» **Problem**
Your output must be the lines below from the line containing "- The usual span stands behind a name" to the line containing "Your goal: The", both lines included, reproduced exactly and without pictures.

(Records from a dataset)
-- -- --

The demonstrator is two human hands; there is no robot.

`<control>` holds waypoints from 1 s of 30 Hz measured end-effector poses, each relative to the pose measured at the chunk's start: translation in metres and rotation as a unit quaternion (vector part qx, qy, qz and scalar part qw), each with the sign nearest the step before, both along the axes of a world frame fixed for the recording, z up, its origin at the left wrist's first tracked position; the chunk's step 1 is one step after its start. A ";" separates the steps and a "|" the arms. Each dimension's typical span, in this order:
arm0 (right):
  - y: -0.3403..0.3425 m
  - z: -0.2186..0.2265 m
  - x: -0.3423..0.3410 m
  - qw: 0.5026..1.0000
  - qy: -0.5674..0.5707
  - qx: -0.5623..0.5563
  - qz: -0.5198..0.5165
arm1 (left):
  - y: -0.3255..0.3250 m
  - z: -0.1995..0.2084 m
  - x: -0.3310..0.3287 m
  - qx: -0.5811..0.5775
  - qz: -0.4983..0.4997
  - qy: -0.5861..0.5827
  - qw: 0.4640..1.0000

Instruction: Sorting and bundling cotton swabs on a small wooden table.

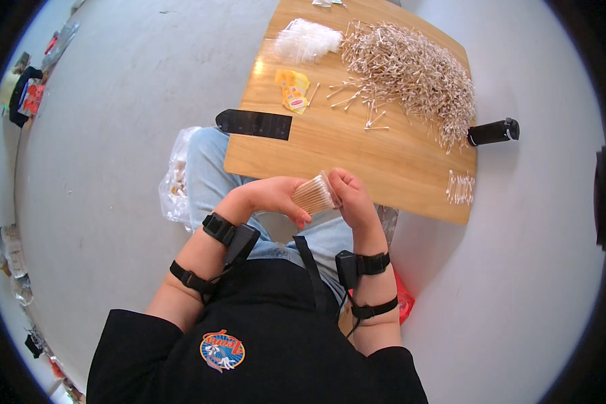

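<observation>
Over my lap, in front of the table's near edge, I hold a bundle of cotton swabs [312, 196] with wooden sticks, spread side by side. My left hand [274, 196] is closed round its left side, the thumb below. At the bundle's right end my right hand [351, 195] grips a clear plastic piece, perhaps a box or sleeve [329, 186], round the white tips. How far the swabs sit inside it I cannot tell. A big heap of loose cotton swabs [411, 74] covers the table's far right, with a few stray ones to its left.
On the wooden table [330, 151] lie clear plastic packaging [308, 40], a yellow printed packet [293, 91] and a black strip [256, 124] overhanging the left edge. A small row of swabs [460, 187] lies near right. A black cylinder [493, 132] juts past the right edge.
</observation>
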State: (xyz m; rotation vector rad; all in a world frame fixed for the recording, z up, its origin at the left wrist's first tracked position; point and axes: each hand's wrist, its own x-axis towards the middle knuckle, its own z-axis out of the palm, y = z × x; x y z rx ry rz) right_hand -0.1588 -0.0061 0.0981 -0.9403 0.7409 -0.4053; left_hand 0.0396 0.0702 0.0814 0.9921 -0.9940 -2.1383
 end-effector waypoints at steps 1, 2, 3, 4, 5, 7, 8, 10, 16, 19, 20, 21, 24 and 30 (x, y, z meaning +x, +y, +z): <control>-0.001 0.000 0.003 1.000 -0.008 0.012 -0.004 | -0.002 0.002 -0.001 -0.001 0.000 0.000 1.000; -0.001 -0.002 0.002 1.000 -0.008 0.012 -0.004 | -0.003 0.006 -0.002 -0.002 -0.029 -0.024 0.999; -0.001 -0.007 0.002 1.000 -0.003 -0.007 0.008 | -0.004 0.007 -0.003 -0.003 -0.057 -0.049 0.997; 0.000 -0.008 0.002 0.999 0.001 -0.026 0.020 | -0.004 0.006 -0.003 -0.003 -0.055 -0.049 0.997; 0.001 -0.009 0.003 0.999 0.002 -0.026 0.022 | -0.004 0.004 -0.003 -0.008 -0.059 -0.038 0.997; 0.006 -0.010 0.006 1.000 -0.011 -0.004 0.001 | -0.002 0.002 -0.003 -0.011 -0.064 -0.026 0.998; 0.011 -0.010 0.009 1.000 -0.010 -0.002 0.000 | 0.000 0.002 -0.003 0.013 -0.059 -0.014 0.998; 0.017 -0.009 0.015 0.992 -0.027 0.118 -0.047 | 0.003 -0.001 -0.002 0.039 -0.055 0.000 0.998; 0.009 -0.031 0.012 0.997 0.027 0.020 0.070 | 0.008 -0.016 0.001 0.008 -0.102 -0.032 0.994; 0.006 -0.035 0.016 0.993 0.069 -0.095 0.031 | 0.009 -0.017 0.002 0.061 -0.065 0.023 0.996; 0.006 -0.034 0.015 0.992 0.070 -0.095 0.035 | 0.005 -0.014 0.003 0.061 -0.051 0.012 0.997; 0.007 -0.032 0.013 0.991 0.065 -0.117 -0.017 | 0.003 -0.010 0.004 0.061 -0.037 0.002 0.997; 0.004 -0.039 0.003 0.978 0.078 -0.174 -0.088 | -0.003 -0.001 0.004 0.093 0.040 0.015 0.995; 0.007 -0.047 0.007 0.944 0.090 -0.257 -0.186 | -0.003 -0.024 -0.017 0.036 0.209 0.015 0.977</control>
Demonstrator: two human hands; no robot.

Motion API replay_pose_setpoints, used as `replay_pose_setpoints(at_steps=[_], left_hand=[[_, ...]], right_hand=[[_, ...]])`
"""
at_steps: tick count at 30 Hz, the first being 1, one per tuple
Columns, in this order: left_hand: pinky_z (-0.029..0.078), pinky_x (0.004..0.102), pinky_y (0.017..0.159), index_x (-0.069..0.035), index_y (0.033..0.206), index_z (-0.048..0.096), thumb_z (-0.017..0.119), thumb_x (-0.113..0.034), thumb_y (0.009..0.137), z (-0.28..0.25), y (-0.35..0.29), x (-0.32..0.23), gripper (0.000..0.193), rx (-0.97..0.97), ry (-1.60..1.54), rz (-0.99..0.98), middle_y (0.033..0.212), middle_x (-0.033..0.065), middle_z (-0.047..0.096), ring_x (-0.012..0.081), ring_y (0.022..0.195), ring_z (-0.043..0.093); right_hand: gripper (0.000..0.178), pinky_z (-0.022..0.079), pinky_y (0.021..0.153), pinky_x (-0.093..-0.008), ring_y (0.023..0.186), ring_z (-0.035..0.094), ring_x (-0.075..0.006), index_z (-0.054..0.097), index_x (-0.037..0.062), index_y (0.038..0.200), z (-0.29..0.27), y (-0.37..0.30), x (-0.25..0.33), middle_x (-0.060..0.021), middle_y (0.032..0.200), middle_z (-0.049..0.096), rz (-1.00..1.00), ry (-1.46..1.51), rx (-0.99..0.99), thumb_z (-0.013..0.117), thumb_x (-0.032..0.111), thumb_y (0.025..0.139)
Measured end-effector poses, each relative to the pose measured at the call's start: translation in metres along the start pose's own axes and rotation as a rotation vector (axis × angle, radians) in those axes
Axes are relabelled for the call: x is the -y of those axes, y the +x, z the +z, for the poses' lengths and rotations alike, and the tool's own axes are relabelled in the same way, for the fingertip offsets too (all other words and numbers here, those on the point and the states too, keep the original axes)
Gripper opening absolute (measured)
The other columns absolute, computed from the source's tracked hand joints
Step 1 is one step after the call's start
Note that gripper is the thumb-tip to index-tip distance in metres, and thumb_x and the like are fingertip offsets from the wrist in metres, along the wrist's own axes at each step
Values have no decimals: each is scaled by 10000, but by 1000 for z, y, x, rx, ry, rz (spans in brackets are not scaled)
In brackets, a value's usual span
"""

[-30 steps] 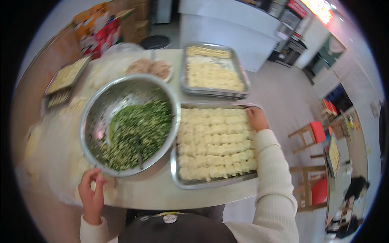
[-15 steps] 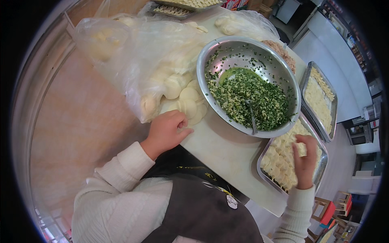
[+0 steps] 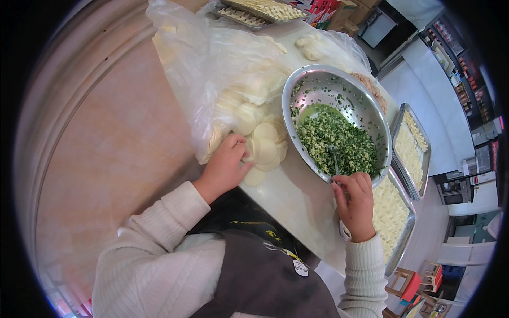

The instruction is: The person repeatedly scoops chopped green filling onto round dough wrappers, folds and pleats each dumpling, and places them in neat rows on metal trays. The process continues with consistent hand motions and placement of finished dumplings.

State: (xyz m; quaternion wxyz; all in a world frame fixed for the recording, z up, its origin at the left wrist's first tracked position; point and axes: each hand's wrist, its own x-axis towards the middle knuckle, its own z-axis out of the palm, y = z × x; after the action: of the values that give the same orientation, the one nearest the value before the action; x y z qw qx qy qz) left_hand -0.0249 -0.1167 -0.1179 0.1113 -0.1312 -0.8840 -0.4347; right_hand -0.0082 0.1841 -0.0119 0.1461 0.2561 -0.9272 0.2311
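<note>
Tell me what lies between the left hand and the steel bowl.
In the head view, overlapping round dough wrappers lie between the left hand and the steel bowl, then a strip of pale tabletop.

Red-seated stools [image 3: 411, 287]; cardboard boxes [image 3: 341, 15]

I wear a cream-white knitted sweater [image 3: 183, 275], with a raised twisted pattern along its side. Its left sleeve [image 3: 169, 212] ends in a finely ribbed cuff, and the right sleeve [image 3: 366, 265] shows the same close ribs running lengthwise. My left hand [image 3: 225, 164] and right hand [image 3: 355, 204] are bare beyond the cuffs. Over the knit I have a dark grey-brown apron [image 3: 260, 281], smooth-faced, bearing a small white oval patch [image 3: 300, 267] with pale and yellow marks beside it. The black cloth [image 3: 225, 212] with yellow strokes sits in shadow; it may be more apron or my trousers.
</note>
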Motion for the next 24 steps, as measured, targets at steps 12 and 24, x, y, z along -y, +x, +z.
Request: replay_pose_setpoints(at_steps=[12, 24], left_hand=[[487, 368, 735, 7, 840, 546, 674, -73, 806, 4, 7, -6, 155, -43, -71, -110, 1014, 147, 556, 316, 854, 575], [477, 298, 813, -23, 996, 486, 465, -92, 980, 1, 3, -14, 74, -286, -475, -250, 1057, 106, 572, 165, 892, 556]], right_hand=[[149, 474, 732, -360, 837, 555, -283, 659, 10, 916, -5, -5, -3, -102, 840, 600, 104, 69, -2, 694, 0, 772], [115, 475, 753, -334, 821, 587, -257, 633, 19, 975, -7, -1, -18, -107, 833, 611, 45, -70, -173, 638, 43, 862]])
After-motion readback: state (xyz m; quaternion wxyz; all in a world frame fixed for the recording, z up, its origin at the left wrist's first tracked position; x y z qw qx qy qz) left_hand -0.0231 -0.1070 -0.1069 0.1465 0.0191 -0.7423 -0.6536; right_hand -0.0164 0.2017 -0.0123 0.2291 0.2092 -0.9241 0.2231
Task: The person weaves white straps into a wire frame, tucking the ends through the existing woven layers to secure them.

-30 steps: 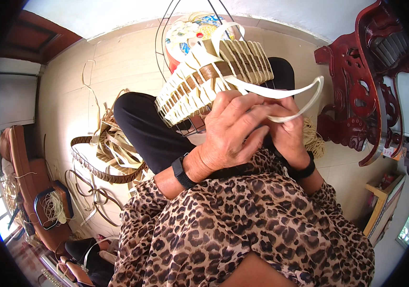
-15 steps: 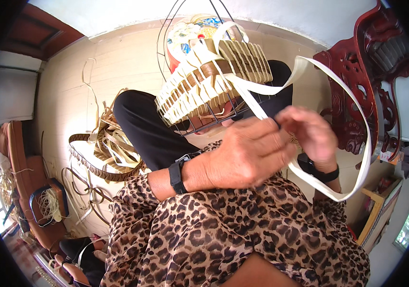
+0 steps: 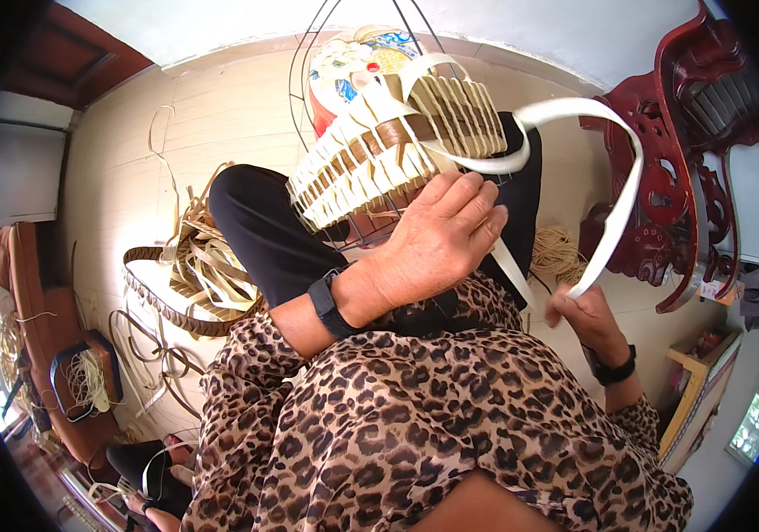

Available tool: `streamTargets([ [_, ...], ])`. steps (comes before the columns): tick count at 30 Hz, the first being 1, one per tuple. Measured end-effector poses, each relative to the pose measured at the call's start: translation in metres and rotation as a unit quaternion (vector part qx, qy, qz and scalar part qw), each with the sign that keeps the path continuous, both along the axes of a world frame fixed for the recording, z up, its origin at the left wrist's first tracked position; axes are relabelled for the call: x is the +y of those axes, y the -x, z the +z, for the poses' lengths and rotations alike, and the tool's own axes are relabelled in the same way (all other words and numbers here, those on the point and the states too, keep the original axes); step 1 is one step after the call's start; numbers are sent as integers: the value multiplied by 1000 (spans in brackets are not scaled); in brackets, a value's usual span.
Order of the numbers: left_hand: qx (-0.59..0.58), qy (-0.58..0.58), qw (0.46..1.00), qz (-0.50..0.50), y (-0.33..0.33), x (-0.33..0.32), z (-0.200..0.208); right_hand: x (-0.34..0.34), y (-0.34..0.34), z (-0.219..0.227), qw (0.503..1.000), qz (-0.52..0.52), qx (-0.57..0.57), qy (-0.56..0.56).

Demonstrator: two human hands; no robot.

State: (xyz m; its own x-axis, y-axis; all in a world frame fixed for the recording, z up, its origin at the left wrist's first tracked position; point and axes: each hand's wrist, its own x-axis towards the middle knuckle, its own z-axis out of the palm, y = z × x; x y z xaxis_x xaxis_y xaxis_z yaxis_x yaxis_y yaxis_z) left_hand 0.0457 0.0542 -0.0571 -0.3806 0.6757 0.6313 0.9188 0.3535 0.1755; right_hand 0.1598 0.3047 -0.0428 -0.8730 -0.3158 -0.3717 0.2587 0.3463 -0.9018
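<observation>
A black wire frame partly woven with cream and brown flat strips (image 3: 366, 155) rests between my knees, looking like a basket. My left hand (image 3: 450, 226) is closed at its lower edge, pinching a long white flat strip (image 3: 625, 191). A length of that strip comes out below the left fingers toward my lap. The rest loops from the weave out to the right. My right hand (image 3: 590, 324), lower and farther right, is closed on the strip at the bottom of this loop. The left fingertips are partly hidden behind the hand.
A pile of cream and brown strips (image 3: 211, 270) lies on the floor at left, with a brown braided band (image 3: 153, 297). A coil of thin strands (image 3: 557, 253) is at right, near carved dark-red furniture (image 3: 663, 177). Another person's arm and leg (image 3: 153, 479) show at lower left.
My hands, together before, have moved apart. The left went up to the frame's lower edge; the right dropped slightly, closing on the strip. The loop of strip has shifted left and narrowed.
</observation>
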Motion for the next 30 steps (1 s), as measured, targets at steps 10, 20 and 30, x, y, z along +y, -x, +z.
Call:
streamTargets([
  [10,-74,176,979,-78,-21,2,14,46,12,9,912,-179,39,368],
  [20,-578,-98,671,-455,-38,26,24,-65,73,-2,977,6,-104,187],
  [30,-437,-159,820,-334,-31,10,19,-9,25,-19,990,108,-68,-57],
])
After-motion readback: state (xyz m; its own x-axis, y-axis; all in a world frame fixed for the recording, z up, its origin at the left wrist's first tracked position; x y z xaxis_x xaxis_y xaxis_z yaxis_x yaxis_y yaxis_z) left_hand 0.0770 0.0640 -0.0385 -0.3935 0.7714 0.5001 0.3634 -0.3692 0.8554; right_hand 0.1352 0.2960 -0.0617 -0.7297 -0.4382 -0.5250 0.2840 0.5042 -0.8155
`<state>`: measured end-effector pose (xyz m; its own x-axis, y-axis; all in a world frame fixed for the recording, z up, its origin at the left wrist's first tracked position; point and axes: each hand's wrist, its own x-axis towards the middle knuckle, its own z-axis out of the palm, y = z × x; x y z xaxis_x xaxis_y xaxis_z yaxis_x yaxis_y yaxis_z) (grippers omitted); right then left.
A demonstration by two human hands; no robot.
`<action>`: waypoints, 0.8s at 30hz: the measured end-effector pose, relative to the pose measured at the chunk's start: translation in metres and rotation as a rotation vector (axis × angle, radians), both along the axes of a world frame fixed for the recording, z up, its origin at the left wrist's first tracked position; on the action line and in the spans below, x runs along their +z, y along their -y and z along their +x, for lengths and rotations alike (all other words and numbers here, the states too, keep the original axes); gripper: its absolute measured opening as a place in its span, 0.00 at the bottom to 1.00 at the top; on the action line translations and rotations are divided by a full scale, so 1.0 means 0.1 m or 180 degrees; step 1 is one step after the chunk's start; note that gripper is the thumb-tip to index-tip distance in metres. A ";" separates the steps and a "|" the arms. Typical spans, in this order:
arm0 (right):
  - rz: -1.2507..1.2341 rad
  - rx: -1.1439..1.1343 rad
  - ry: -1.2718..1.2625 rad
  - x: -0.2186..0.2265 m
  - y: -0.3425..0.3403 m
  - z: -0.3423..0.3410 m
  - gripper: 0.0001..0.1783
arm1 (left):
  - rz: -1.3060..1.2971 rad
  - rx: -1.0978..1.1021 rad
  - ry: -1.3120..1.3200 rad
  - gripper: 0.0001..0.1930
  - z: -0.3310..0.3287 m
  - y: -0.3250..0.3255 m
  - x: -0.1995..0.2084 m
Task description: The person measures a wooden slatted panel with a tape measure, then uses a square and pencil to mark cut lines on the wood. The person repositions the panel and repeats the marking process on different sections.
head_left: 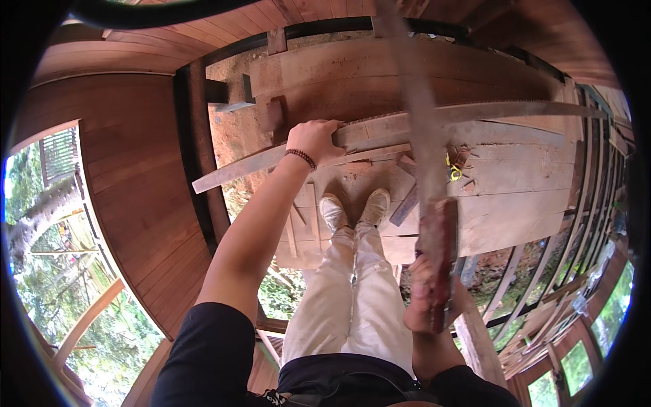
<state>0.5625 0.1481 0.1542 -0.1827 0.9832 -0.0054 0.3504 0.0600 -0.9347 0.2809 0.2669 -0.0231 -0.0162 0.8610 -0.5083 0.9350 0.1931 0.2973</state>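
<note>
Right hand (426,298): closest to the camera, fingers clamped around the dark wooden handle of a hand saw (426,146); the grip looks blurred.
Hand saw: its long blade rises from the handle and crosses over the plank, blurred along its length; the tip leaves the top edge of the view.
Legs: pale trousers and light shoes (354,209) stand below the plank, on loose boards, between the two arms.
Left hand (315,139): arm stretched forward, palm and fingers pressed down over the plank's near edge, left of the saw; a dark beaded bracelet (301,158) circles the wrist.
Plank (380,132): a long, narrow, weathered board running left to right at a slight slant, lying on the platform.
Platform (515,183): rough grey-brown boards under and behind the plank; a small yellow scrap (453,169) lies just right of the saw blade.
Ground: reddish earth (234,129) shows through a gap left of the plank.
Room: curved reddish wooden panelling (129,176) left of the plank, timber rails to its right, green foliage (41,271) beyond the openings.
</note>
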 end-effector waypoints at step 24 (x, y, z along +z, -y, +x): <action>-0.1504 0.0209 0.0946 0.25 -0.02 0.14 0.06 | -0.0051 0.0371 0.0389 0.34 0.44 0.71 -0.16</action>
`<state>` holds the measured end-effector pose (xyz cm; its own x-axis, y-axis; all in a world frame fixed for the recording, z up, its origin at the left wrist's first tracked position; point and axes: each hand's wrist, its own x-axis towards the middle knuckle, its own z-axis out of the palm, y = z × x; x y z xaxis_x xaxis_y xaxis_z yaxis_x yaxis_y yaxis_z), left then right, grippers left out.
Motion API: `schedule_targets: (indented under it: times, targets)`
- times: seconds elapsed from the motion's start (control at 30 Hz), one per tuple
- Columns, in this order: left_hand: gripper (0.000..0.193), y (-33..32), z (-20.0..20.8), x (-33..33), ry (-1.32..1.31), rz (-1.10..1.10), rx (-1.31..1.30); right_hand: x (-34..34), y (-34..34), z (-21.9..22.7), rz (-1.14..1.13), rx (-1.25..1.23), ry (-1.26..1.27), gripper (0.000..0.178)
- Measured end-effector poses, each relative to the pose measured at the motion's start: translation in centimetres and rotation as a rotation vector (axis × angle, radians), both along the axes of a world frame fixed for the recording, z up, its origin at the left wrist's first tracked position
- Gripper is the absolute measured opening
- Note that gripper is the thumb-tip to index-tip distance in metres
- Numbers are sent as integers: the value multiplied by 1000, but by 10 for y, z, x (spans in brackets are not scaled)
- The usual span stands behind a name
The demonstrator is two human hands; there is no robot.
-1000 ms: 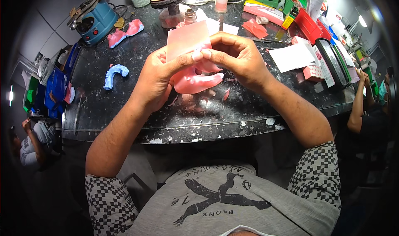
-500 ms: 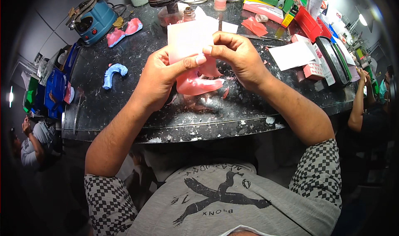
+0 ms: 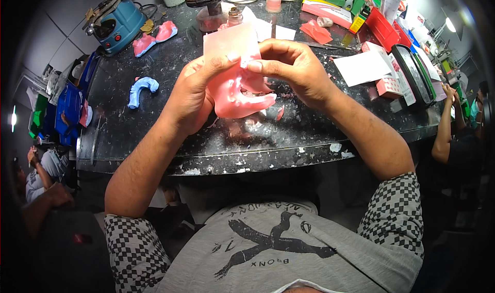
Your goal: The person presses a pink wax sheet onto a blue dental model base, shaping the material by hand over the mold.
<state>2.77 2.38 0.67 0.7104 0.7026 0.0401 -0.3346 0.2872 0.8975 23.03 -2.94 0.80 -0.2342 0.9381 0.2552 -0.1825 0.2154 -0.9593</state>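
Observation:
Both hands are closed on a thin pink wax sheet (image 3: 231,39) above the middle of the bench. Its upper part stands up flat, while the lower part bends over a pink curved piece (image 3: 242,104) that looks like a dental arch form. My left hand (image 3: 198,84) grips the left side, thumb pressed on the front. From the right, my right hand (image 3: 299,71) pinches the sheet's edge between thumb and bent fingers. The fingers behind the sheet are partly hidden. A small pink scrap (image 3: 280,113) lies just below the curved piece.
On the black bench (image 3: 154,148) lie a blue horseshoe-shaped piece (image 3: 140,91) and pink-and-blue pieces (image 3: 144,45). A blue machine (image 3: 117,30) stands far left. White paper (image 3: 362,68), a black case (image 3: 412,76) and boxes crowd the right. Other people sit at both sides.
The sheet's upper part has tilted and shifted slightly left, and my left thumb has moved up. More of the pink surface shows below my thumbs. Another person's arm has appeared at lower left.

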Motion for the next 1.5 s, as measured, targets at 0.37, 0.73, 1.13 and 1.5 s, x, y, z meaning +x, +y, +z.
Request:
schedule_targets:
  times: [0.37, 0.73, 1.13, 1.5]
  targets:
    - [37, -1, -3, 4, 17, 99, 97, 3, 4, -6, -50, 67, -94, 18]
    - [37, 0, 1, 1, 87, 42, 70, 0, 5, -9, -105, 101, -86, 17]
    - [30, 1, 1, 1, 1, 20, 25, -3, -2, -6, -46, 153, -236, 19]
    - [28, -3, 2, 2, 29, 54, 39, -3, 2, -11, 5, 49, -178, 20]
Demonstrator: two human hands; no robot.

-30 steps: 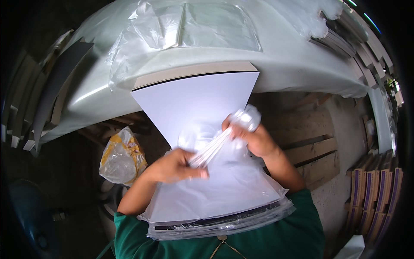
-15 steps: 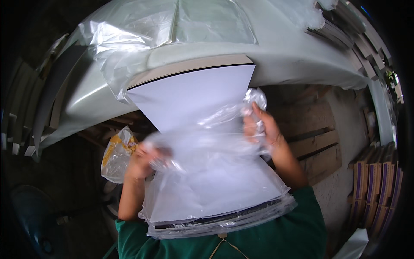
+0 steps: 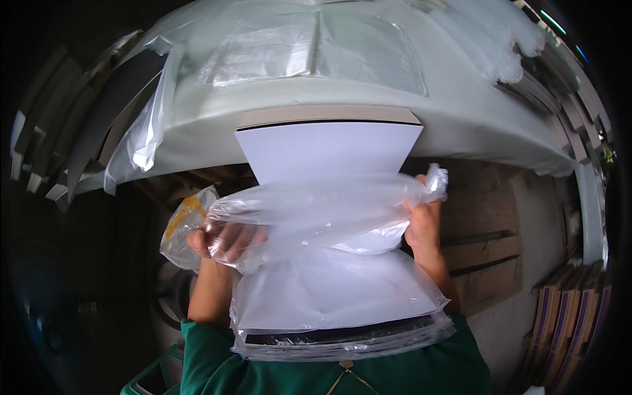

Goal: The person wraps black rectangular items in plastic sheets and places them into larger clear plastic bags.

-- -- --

» **Reply**
- The usual span stands behind a name
The demonstrator is two human hands; there is no robot.
-1000 ms: 
-500 ms: 
+0 ms: 
Your goal: The person presses a pink wax sheet onto a blue dental model base, shaping the material by hand over the mold.

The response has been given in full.